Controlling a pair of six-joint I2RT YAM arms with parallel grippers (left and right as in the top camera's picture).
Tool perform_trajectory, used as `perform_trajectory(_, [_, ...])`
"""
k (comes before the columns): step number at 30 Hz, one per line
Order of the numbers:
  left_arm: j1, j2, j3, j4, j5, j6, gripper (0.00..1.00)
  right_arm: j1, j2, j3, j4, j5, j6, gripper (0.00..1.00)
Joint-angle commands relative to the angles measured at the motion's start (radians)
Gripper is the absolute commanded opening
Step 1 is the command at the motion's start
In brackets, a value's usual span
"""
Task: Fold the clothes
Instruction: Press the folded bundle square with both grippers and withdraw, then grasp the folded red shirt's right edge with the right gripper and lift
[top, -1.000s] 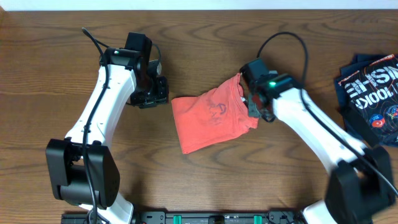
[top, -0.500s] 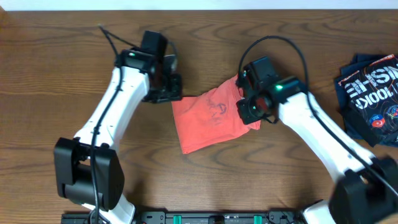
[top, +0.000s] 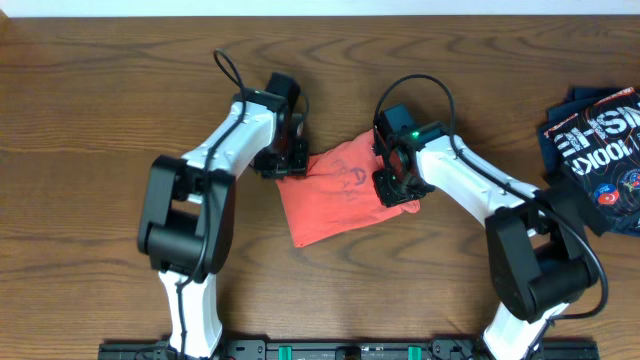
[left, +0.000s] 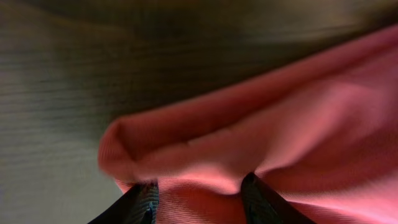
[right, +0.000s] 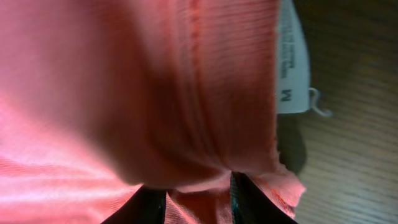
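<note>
Two sets of fingers on one red-orange T-shirt (top: 335, 195), lying folded at middle of table (top: 120, 90). Overhead: my left fingers (top: 288, 162) at its upper-left corner, my right fingers (top: 396, 182) on its right edge; navy garments (top: 600, 140) far right. Left wrist: left fingers (left: 142, 202) half spread astride shirt fold, cannot tell if gripping. Right wrist: right fingers (right: 152, 205) pinching shirt hem, white neck tag (right: 291, 62) just beside.

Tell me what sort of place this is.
Probably a robot lab or data-collection bench rather than a home. A white left arm and right arm stand at a wooden table, both at a red-orange T-shirt. Navy garments are piled at the table's edge.
</note>
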Motion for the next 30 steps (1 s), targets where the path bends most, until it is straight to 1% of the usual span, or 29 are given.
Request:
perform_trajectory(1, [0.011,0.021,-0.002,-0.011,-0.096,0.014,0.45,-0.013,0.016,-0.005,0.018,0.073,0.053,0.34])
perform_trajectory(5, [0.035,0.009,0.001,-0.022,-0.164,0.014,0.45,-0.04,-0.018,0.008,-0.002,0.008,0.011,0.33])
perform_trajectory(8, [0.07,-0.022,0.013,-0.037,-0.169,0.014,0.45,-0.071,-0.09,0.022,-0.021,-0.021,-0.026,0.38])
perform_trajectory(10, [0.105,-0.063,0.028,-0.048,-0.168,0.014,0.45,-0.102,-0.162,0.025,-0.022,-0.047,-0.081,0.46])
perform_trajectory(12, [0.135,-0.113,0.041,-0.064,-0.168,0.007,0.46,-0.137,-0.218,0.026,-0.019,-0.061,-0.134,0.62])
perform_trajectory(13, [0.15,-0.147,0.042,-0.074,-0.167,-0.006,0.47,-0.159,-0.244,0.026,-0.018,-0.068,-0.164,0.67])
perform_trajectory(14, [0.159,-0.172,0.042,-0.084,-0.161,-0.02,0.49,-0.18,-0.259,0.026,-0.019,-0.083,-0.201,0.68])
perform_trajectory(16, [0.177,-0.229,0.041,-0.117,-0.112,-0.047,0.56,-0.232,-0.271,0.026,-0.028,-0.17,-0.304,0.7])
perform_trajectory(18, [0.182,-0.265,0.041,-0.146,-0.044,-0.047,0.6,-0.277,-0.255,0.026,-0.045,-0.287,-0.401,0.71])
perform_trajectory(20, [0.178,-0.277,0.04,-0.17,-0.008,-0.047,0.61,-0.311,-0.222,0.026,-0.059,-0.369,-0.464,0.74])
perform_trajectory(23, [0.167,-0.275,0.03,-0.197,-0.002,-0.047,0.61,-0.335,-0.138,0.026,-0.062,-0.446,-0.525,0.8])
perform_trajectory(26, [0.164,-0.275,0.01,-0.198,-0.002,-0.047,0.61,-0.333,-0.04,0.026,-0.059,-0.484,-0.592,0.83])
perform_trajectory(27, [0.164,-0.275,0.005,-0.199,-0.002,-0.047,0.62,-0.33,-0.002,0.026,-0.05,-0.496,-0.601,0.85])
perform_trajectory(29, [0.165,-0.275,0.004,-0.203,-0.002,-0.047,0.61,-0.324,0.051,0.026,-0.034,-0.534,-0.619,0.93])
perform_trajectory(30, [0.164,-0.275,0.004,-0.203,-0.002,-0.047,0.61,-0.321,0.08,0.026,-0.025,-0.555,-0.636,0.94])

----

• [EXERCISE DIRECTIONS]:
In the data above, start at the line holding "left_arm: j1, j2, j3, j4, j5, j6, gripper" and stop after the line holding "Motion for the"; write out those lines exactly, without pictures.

• [WRITTEN SOLUTION]:
  left_arm: j1, j2, j3, j4, j5, j6, gripper (0.00..1.00)
  right_arm: j1, j2, j3, j4, j5, j6, gripper (0.00..1.00)
Joint-angle commands relative to the angles measured at the motion's start (radians)
Gripper is the absolute commanded opening
Step 1 is the command at the motion's start
In brackets, a value's usual span
"""
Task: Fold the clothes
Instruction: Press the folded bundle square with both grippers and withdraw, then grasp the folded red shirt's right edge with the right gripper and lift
[top, -1.000s] 
[top, -0.500s] 
[top, +0.000s] 
[left, +0.000s] 
[right, +0.000s] 
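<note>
Two sets of fingers on one red-orange T-shirt (top: 335, 195), lying folded at middle of table (top: 120, 90). Overhead: my left fingers (top: 288, 162) at its upper-left corner, my right fingers (top: 396, 182) on its right edge; navy garments (top: 600, 140) far right. Left wrist: left fingers (left: 142, 202) half spread astride shirt fold, cannot tell if gripping. Right wrist: right fingers (right: 152, 205) pinching shirt hem, white neck tag (right: 291, 62) just beside.

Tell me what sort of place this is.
Probably a robot lab or data-collection bench rather than a home. A white left arm and right arm stand at a wooden table, both at a red-orange T-shirt. Navy garments are piled at the table's edge.
</note>
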Motion for the next 30 steps (1 s), targets where the path bends most, until it is straight to 1% of the usual span, or 29 are given.

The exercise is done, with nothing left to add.